Day 28 RegEx, Patterns, and Intro to Databases Solution

Day 28 RegEx, Patterns, and Intro to Databases Hackerrank Solution in C++. Today, we're working with regular expressions. Consider a database table, Emails, which has the attributes First Name and Email ID. Given N rows of data simulating the Emails table, print an alphabetically-ordered list of people whose email address ends in @gmail.com.

Input Format

The first line contains an integer, N, the total number of rows in the table.

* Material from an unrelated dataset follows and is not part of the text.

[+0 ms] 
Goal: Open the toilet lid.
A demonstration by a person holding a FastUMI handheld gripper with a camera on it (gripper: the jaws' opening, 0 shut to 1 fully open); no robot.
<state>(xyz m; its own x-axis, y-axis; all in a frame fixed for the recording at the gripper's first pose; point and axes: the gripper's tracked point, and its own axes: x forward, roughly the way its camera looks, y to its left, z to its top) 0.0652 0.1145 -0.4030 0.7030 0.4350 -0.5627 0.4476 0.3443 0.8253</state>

Each of the N subsequent lines contains 2 space-separated strings denoting a person's first name and email ID, respectively.

Constraints

2 <= N <= 30
Each of the first names consists of lowercase letters [a - z] only.
Each of the email IDs consists of lowercase letters [a - z], @ and . only.
The length of the first name is no longer than 20.
The length of the email ID is no longer than 50.

Output Format

Print an alphabetically-ordered list of first names for every user with a Gmail account. Each name must be printed on a new line.

Sample Input

6
riya riya@gmail.com
julia julia@julia.me
julia sjulia@gmail.com
julia julia@gmail.com
samantha samantha@gmail.com
tanya tanya@gmail.com

Sample Output

julia
julia
riya
samantha
tanya

Print an alphabetically-ordered list of first names for every user with a Gmail account. Each name must be printed on a new line.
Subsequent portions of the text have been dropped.